Some of the overtly sexual scenes were removed from the original for the general theatrical release in the Philippines, but were made available on the eventual video releases. Filipino actor Harry Laurel appears in full-frontal nudity in the film.

==Synopsis==
It is a story of relationships in a small town called Lobo most known for its lighthouse and the local legend says that it is inhabited by a fairy who seduces desirable men who then never marry.

Mateo (Harry Laurel) has been searching for his father Fernando (Richard Quan) who left when he was five. His search leads him to Lobo. Awaiting his father's return, Mateo agrees to work as the caretaker of the lighthouse. Although he is courting Suzette (Jennifer Lee), a teacher in the town, his meeting with Jerome (Justin de Leon), a gay man from Manila discovers them making love.

What follows from this accidental meeting of Mateo and Jerome is the beginning of a homoerotic journey, while Suzette desperately longs for love and Mateo's attention. Mateo is also affected by Perida (Monti Parungao), a local gay man, who has to pay local teenage boys for sex, as he opens up to Mateo about his suffering as a gay man.
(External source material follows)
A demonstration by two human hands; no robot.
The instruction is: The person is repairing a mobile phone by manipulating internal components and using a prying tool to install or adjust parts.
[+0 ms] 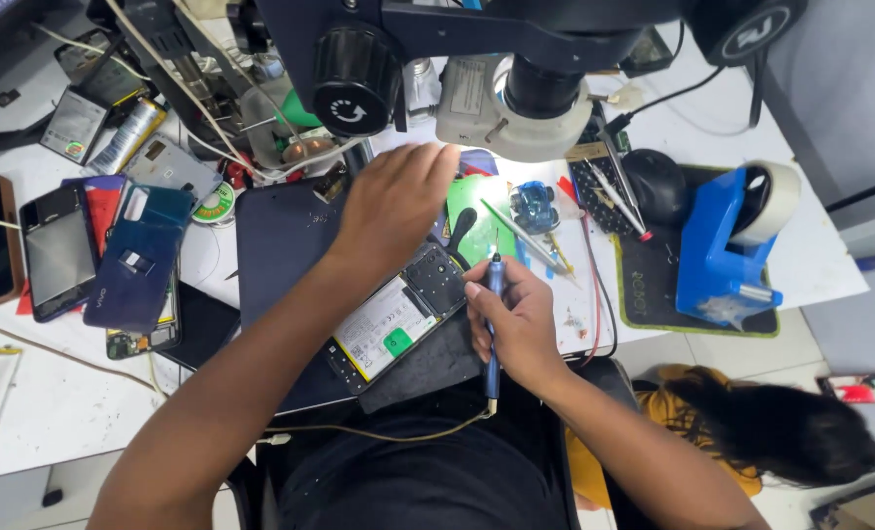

What begins as a search for one's father evolves into a search for one's own self, putting Mateo in a dilemma, in the midst of his conservative rural community, and should he cross the thin line between being straight and being gay?

==Cast==
- Harry Laurel as Mateo
- Jennifer Lee as Suzette
- Justin De Leon as Jerome
- Crispin Pineda	as Tisho
- Allan Paule as Young Tisho
- Sheree	as Diwata
- Richard Quan as Fernando Atienza
- Monti Parungao as Perida
- Dexter Doria as Lucy
- Micol Manansala as Hilario
- Wilma Lusanta as Mrs. Atienza
- Sean Michael Valera as Ronnel
- Mariel Valera as Anna
- Arman Enriquez as Arman
- Arvin Reyes as Boy who had sex with Perida
- May-i Fabros as May-i
- Lex Bonife as Jamir
- Anna Liao as Aya
- Benjie Hilado as Carlos
- Dax Alejandro as Fidel

==Award nominations==
- 2008: Nominated for "Best Production Design" (for Ma. Asuncion Torres and Anna Carmela Manda) during the Philippines FAP Awards
- 2008: Nominated for "Best Performance by an Actor in a Supporting Role in a Drama, Musical or Comedy" (for Justin De Leon) during the Philippines Golden Screen Awards

==See also==
- List of Filipino films
- List of lesbian, gay, bisexual or transgender-related films
- List of lesbian, gay, bisexual, or transgender-related films by storyline
- List of Philippine films of the 2000s
- Nudity in film (East Asian cinema since 1929)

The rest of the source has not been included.